Skip the Browning: If you are short on time, skip browning the butter and just use a high-quality, room-temperature butter. You will lose the toasted caramel notes, but the sweet roasted garlic still gives it plenty of flavor. To soften butter quickly, slice it into small cubes. Do not use a microwave. The microwave ruins the structure of the butterfat, making it impossible to trap the air you need for a fluffy whip.
Whipping Technique: Start your mixer on low speed to cleanly mix in the heavy cream and the sticky roasted garlic paste. Once it is blended together, turn the speed up to high. Whip it for 3 to 5 minutes until it becomes light, creamy, and fluffy.
Mastering the Technique: For more details on getting the perfect texture, picking the right equipment, and the best ways to soften butter, read my complete classic whipped butter guide.
Choosing the Best Mixer
When making whipped butter, use a mixer with a wide range of speeds. You need a slow start to incorporate the liquid and a high-power finish to build that silky, aerated structure.
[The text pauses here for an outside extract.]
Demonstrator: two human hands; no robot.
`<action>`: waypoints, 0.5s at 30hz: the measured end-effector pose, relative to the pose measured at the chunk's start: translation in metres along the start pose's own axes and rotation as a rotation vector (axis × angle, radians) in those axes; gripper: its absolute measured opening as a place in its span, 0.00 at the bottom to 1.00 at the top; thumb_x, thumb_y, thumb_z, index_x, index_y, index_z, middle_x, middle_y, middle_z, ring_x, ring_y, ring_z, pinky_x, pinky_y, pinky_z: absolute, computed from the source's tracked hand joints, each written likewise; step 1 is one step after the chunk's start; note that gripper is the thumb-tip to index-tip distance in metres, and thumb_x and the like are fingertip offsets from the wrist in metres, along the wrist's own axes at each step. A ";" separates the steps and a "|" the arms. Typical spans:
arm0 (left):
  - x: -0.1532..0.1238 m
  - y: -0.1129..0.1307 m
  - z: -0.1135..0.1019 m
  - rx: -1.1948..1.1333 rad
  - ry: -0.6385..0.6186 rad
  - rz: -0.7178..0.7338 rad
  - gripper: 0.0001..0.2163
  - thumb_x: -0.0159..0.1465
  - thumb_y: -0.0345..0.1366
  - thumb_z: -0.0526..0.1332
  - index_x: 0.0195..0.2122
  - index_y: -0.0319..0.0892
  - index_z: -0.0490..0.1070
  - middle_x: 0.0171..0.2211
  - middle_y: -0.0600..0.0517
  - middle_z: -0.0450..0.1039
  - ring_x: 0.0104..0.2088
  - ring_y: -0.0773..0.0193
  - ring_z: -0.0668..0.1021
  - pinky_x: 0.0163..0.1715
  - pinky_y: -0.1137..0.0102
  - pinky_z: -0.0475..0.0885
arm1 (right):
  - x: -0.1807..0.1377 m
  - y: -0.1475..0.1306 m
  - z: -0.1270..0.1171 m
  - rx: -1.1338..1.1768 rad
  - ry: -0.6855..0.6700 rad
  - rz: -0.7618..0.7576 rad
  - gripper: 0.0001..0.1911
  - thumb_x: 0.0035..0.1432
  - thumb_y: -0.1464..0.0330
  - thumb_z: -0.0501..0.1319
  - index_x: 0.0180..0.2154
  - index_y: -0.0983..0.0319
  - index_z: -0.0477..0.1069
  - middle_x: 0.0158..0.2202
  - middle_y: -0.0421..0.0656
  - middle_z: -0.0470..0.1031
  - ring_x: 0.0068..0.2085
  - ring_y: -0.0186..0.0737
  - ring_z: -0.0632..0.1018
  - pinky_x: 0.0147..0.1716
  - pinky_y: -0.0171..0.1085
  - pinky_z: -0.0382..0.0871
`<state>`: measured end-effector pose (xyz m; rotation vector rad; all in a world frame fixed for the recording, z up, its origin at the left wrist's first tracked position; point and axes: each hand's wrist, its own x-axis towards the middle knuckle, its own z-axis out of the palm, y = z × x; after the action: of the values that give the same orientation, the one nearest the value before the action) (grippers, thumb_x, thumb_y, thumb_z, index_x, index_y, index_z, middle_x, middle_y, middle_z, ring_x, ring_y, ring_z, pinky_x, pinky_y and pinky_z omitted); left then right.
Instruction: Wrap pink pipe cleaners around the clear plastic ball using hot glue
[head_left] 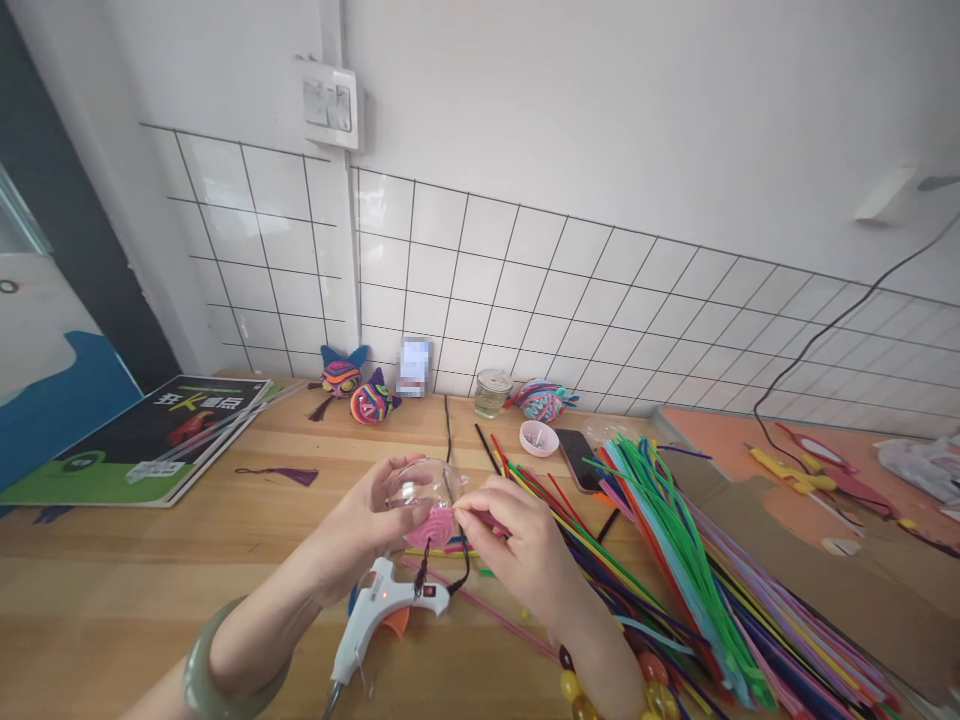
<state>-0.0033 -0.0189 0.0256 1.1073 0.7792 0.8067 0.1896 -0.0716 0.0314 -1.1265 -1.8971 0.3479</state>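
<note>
A clear plastic ball is in my left hand, whose fingers and thumb wrap around its left side. A pink pipe cleaner is coiled in a flat spiral over the ball's lower part, and a dark tassel hangs below it. At the ball's right edge, my right hand is closed, thumb and forefinger pinching the pink pipe cleaner by the coil. Its fingers partly hide the strand. Just below the ball lies a white glue gun, its small red light glowing and its nozzle towards me.
Bundled colourful pipe cleaners spread across the right side. Behind them are a phone, a pink bowl and a glass jar. Finished wrapped ornaments stand by the wall. A purple tassel and a book lie left.
</note>
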 end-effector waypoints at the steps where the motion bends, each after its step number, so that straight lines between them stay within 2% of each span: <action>1: 0.000 0.000 0.000 0.003 0.001 -0.001 0.29 0.53 0.45 0.72 0.53 0.45 0.63 0.59 0.40 0.65 0.56 0.47 0.71 0.45 0.61 0.72 | 0.000 0.000 0.000 0.000 -0.001 -0.001 0.08 0.65 0.73 0.58 0.35 0.61 0.74 0.31 0.40 0.71 0.32 0.34 0.73 0.31 0.31 0.67; 15: 0.000 0.000 0.000 -0.017 -0.026 0.004 0.29 0.53 0.44 0.72 0.53 0.45 0.62 0.61 0.40 0.64 0.57 0.46 0.72 0.47 0.61 0.71 | 0.001 0.000 -0.001 0.005 0.000 -0.012 0.08 0.65 0.74 0.58 0.34 0.61 0.74 0.30 0.40 0.71 0.31 0.33 0.73 0.31 0.31 0.66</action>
<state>-0.0035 -0.0185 0.0259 1.1023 0.7471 0.7991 0.1902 -0.0708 0.0320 -1.1113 -1.9016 0.3460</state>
- Stand Mixer: This is the best tool for a larger batch. Use the paddle attachment instead of the wire whisk. The paddle efficiently creams the butter and emulsifies the heavy cream without the fat getting stuck inside the wires.
- Handheld Mixer: This option works perfectly for smaller batches. Use the standard double beaters and a deep bowl to prevent the heavy cream from splashing. Move the mixer in a slow, steady circle to catch every bit of butter on the sides for an even, fluffy whip.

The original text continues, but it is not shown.